Type out each entry exactly as it appears, but keep every image out.

Task input -
===
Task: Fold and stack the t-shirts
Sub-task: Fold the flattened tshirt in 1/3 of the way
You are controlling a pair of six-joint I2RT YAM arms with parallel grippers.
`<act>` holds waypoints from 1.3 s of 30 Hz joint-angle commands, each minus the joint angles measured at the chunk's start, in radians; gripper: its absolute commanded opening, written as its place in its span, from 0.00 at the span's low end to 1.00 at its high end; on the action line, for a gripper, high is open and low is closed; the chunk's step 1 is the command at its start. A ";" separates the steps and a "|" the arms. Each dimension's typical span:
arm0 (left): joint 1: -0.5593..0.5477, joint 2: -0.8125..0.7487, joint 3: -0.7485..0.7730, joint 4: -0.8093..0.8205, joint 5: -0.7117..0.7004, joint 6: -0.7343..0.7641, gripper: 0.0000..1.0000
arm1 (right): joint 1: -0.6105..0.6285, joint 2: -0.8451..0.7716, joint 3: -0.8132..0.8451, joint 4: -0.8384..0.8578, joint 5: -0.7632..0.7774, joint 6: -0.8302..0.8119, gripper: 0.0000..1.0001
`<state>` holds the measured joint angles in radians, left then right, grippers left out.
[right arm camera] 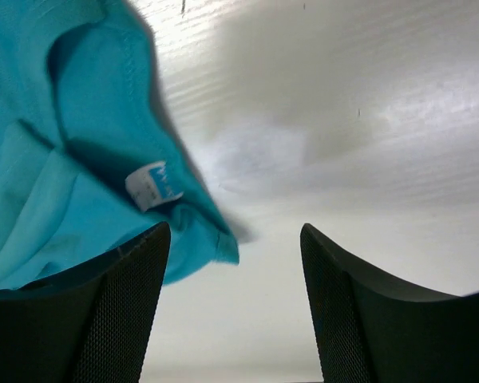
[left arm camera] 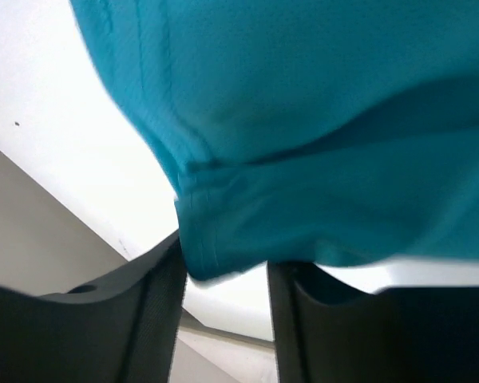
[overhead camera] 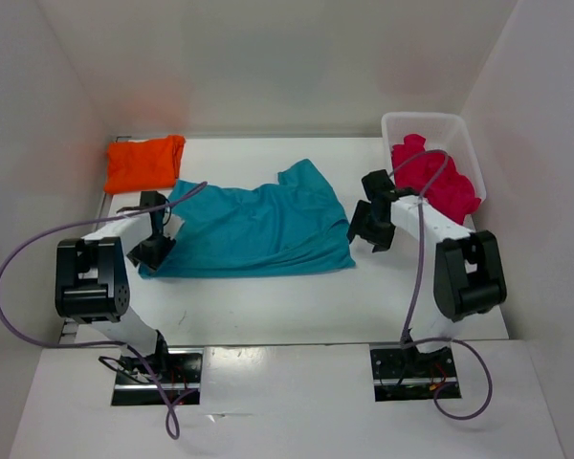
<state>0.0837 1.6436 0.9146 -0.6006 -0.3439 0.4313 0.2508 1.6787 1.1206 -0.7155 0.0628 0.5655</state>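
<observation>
This is a robotics lab test cell: plain white panel walls (overhead camera: pixel 268 67) box in a flat white surface (overhead camera: pixel 268 306) on three sides, a black-and-white robot arm (overhead camera: pixel 91 277) is bolted at lower left, its twin (overhead camera: pixel 469 273) at lower right, and loose purple cables (overhead camera: pixel 420 263) trail from both.

t-shirts: three | orange t-shirt (overhead camera: pixel 145 163): one | teal t-shirt (overhead camera: pixel 253 229): one | pink-red t-shirt (overhead camera: pixel 438 179): one | white basket (overhead camera: pixel 430 121): one | robot arms: two | grippers: two, left gripper (left arm camera: pixel 223 271) and right gripper (right arm camera: pixel 235 239)
</observation>
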 commanded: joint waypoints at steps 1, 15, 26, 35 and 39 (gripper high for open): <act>0.014 -0.080 0.082 -0.105 0.091 -0.023 0.53 | 0.001 -0.201 -0.045 0.019 -0.038 0.069 0.72; 0.033 -0.073 0.159 -0.088 0.108 -0.003 0.72 | 0.001 -0.162 -0.285 0.218 -0.215 0.178 0.67; 0.033 -0.044 0.172 -0.079 0.234 0.041 0.75 | 0.001 -0.138 -0.309 0.228 -0.173 0.189 0.00; 0.042 0.087 0.216 -0.041 0.169 0.040 0.07 | -0.008 -0.289 -0.424 0.157 -0.149 0.309 0.00; 0.053 0.072 0.243 -0.041 0.169 0.020 0.00 | 0.002 -0.332 -0.464 0.136 -0.149 0.347 0.00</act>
<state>0.1234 1.7409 1.1023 -0.6544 -0.1745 0.4671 0.2489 1.3800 0.6800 -0.5400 -0.1062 0.8524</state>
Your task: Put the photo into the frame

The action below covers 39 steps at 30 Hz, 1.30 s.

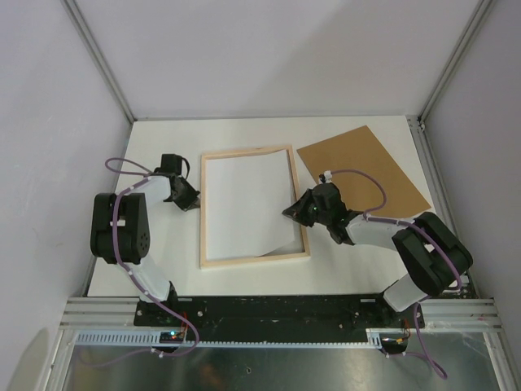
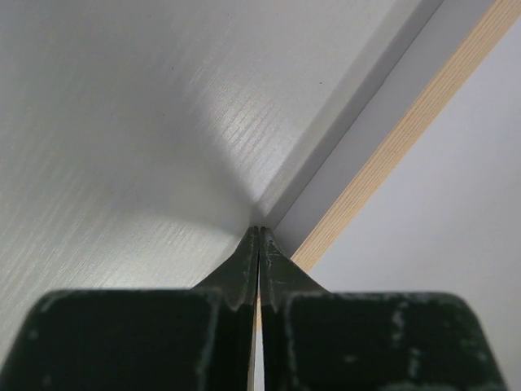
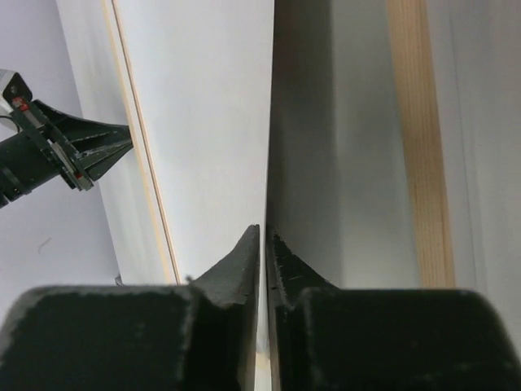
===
Response for this exercise -
Task: Fold and stack the t-shirts
Sub-task: Fold the flattened tshirt in 1/3 of the way
You are controlling a pair of six-joint I2RT YAM arms with parallel grippers.
`<act>` holds waypoints from 1.3 s of 30 Hz joint-angle commands, each minus the joint angles measured at the chunk's start, in radians; gripper: its absolute commanded opening, written as its place in its span, from 0.00 at the span's low end to 1.00 at its high end; on the action line, for a gripper, high is open and low is closed; the chunk's step 1 is the command at its start. A ";" separates the steps and a "|" the arms. Each dimension's typical span:
arm0 (left): joint 1: -0.5593..0.5477, joint 2: -0.8125..0.7487, joint 3: -0.7485..0.7730, joint 4: -0.8093..0.8205, joint 5: -0.7117..0.7004, joint 6: -0.7343..0.7641, gripper: 0.0000..1.0000
arm1 (right): joint 1: -0.6105..0.6285, joint 2: -0.8451..0.7716, joint 3: -0.8132..0.8451, joint 4: -0.8384..0.8578, joint 5: -0.7632..0.7774, joint 6: -0.8302..0.8119, gripper: 0.0000..1.0001
`<state>` holds the measured joint angles in radians, left then right, grippers left out.
[right arm camera] 
[left arm camera] 
[overhead camera] 
<state>0.0837 1.6436 0.9146 -0.6006 -0.3439 0.4313 0.2508 1.6787 1.1206 -0.7155 0.0628 0.5655</state>
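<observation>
This is a robotics lab test cell: plain white panel walls (overhead camera: pixel 268 67) box in a flat white surface (overhead camera: pixel 268 306) on three sides, a black-and-white robot arm (overhead camera: pixel 91 277) is bolted at lower left, its twin (overhead camera: pixel 469 273) at lower right, and loose purple cables (overhead camera: pixel 420 263) trail from both.

t-shirts: three | orange t-shirt (overhead camera: pixel 145 163): one | teal t-shirt (overhead camera: pixel 253 229): one | pink-red t-shirt (overhead camera: pixel 438 179): one | white basket (overhead camera: pixel 430 121): one | robot arms: two | grippers: two, left gripper (left arm camera: pixel 223 271) and right gripper (right arm camera: pixel 235 239)
</observation>
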 commanded: joint waypoints at steps 1, 15, 26, 35 and 39 (gripper high for open): <act>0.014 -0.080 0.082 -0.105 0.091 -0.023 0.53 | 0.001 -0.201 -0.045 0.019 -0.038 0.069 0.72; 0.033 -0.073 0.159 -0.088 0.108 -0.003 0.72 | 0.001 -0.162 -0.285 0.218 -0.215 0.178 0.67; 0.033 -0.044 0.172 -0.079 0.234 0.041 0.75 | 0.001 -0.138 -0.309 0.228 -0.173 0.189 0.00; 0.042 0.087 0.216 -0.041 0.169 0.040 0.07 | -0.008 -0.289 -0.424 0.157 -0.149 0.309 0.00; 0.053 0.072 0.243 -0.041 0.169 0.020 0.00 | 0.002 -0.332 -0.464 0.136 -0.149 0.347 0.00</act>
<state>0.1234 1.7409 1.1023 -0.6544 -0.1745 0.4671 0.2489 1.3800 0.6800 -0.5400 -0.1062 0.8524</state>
Your task: Put the photo into the frame

The action below covers 39 steps at 30 Hz, 1.30 s.

What came before is the finished answer.